Assignment
Those lines of the records that contain "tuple" are to be located and copied.

Input material
Segment Open

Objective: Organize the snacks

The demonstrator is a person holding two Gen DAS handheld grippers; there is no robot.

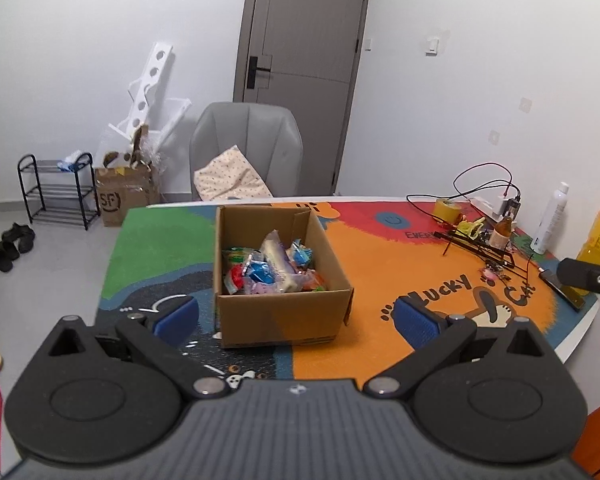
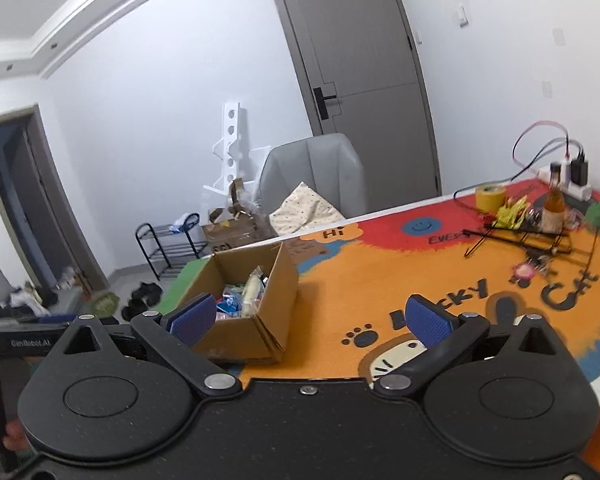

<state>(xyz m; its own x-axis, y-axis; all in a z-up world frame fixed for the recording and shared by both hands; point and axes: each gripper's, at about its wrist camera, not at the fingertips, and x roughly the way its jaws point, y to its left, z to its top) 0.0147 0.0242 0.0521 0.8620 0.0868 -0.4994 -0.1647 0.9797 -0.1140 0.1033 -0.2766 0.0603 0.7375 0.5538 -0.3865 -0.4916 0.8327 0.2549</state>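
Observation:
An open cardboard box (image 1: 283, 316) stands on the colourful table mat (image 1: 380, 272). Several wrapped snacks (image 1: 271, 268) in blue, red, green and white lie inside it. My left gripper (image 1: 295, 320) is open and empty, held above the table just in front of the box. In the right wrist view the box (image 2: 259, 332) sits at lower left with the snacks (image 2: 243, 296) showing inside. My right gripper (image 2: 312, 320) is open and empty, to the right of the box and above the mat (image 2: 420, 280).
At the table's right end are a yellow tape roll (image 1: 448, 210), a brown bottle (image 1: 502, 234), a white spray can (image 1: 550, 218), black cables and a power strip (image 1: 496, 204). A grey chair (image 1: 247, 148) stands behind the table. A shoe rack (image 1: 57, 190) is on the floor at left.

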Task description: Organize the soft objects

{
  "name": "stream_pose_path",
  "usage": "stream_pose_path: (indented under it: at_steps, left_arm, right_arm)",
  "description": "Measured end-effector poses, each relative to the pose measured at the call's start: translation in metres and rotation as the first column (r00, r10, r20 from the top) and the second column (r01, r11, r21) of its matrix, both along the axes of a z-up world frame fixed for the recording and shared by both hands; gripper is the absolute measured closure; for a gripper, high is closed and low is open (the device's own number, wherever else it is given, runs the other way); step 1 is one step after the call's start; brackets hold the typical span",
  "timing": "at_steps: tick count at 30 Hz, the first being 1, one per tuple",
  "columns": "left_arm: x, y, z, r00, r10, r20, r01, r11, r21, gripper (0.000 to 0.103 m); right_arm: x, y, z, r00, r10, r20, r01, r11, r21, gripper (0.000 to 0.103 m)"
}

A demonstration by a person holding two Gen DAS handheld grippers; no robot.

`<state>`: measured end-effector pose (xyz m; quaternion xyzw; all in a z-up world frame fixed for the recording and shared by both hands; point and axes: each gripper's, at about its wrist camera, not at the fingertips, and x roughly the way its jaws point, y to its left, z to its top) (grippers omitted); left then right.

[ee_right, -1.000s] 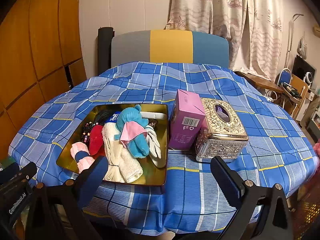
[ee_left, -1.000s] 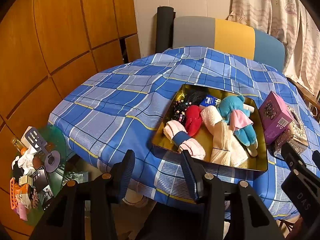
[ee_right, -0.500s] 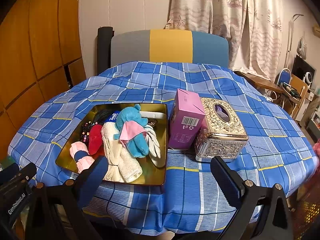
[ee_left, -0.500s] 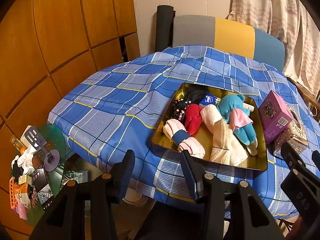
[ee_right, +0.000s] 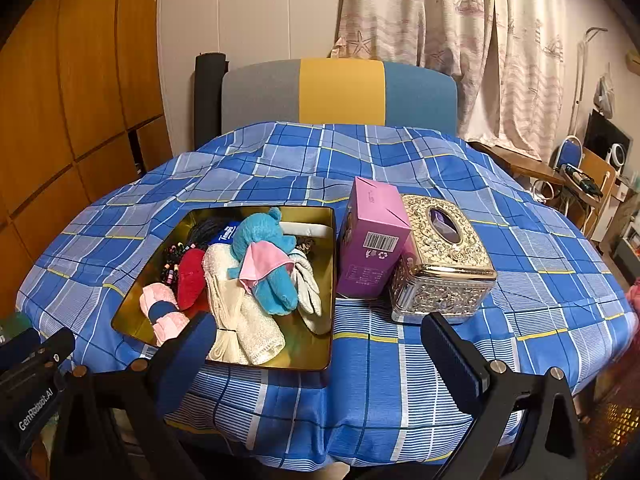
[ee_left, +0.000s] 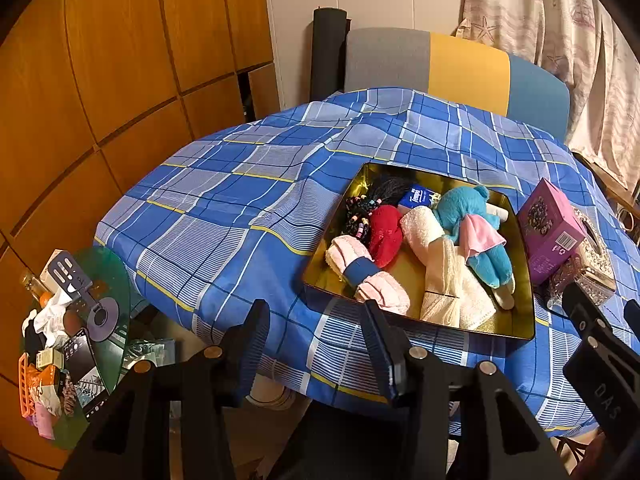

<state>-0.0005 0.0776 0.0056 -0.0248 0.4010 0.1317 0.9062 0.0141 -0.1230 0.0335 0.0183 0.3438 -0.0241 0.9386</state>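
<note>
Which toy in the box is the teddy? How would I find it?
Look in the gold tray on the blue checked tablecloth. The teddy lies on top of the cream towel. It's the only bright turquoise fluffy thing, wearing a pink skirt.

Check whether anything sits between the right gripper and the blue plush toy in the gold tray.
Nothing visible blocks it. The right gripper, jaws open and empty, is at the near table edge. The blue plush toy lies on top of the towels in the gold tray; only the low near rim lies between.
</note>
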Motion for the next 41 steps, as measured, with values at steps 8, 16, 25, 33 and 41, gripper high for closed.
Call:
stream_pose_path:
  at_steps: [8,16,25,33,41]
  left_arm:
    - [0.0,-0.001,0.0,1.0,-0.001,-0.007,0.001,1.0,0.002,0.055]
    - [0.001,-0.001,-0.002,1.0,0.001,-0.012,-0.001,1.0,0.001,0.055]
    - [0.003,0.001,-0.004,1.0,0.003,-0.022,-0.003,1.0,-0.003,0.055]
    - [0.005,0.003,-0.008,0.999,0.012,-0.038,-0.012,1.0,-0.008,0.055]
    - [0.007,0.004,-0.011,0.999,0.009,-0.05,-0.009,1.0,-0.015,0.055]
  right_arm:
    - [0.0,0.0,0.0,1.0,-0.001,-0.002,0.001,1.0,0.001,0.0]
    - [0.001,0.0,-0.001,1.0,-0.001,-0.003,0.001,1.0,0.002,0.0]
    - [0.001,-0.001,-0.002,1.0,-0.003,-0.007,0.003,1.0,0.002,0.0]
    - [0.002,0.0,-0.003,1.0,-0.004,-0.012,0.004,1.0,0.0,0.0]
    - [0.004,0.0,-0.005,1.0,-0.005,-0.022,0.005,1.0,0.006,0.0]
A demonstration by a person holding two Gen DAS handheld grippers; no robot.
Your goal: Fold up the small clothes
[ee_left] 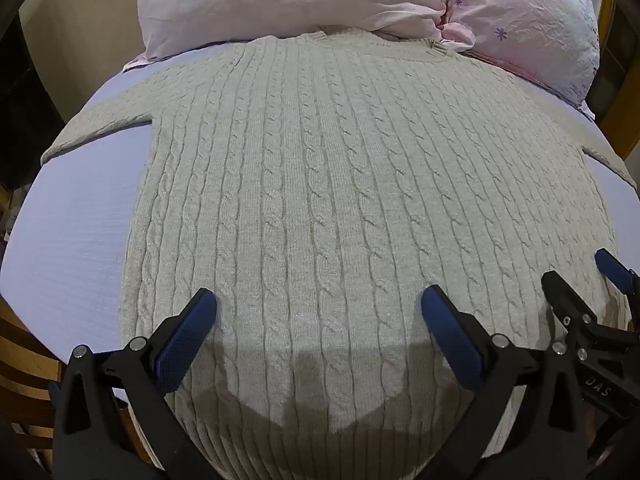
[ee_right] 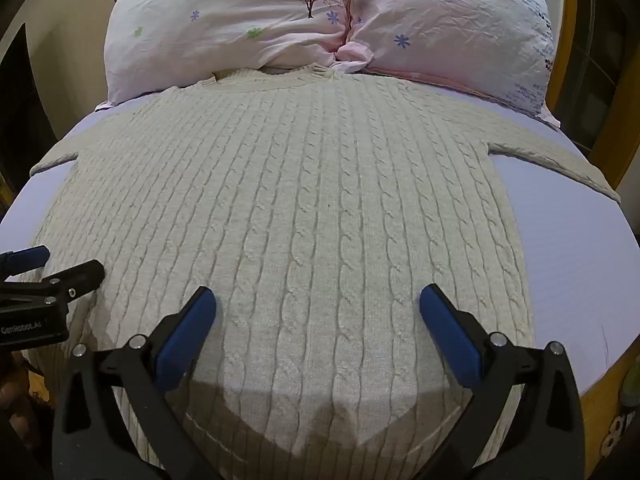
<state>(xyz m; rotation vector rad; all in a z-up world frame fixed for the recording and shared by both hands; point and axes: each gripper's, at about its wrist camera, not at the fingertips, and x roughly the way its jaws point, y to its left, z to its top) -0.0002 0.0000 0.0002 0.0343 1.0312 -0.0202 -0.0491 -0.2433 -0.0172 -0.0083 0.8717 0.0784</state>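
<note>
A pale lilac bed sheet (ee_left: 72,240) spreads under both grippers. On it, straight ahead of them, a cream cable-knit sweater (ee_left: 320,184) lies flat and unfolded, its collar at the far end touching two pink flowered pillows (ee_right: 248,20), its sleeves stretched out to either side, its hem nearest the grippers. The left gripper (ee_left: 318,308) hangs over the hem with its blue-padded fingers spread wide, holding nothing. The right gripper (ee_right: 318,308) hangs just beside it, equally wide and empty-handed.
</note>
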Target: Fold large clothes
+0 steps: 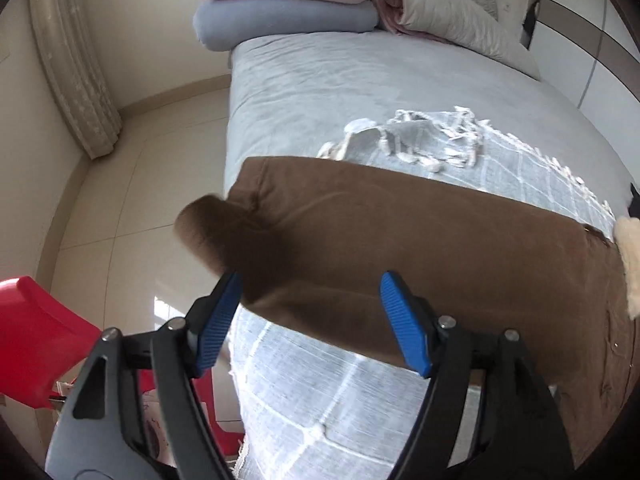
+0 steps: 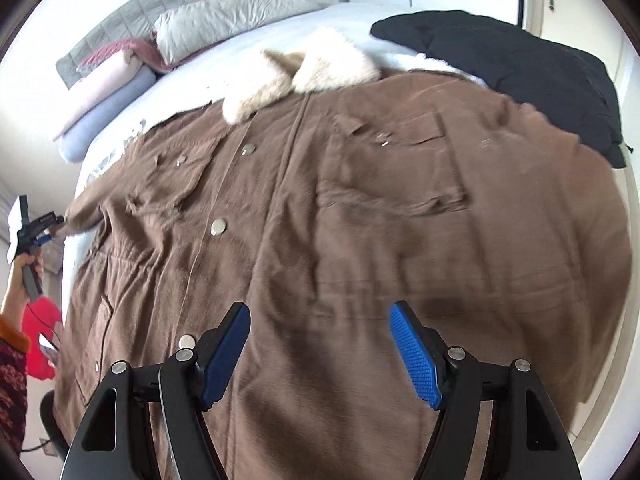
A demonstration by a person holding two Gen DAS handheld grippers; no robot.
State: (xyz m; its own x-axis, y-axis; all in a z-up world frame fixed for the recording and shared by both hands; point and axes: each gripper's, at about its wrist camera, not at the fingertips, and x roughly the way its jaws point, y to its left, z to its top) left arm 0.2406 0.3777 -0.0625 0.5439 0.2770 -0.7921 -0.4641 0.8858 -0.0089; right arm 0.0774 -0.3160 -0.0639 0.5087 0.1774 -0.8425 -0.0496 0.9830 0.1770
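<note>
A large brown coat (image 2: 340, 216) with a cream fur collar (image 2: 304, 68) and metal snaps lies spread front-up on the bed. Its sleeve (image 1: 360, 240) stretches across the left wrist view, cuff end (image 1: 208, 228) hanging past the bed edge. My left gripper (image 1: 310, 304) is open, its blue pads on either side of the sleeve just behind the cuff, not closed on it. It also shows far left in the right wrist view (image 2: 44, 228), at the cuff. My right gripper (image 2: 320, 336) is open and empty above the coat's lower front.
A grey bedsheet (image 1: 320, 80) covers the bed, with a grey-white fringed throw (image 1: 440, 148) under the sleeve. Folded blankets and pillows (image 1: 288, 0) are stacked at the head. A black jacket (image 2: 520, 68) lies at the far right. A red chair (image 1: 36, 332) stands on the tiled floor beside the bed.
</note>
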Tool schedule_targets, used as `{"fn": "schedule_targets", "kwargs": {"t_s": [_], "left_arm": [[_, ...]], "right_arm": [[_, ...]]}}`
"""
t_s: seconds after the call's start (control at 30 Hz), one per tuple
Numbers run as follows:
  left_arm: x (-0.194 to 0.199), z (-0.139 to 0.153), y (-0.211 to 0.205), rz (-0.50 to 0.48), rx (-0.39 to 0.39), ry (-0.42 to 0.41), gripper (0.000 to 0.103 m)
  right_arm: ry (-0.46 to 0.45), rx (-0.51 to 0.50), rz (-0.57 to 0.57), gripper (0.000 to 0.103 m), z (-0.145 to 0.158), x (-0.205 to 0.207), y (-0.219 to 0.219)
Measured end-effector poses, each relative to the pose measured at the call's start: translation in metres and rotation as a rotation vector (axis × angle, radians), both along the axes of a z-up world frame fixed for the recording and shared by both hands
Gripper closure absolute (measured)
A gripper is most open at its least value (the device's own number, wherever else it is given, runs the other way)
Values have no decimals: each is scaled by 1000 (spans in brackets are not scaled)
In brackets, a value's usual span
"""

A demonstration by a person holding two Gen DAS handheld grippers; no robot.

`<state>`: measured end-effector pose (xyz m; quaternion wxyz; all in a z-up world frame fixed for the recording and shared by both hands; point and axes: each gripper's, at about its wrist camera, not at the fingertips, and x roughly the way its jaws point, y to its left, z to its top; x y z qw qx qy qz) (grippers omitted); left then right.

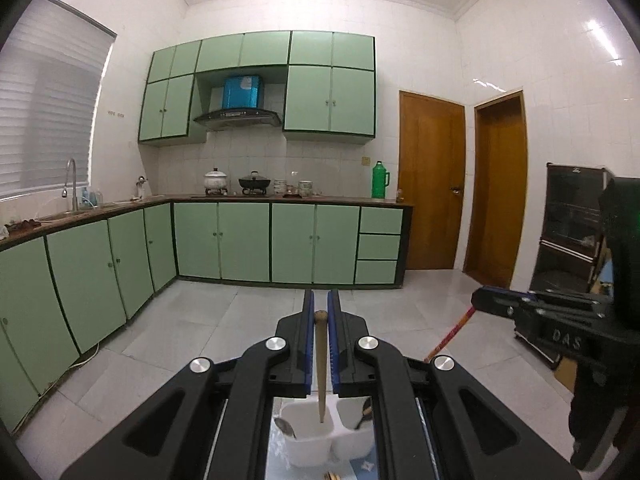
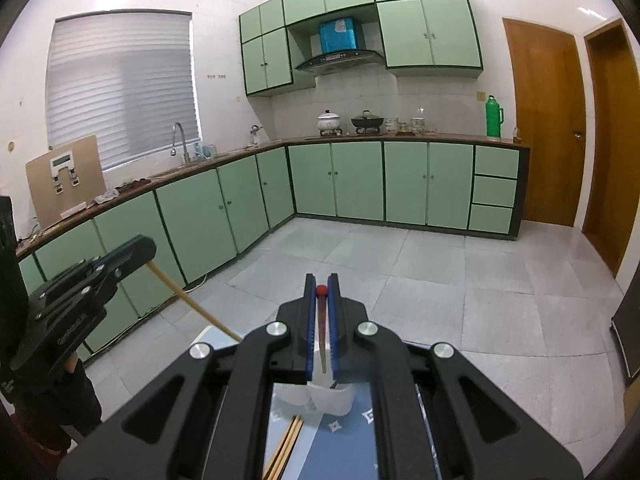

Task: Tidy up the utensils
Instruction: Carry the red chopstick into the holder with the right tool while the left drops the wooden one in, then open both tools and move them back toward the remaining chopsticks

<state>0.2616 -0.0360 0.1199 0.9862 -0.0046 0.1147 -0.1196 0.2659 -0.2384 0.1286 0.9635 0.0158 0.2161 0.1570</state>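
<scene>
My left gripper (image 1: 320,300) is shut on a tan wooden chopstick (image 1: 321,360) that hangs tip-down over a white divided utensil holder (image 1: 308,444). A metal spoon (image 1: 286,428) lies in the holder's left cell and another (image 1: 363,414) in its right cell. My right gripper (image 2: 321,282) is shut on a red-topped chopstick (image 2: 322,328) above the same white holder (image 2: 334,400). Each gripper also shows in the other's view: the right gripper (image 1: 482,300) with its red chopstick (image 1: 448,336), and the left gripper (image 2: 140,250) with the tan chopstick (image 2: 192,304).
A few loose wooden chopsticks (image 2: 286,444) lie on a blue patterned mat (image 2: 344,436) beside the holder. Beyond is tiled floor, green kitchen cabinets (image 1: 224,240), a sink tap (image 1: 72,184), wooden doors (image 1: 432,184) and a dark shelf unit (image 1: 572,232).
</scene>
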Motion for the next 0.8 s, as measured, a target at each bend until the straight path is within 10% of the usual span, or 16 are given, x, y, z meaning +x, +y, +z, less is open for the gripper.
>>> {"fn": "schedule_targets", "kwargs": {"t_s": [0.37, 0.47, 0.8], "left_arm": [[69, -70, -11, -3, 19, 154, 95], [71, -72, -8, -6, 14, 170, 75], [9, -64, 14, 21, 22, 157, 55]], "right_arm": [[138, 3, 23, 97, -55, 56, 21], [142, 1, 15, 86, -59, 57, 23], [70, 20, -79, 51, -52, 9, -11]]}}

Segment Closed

Output below
  "timing": "at_steps: tick count at 30 Hz, the first being 1, one per tuple",
t_s: seconds after the call's start (control at 30 Hz), one per tuple

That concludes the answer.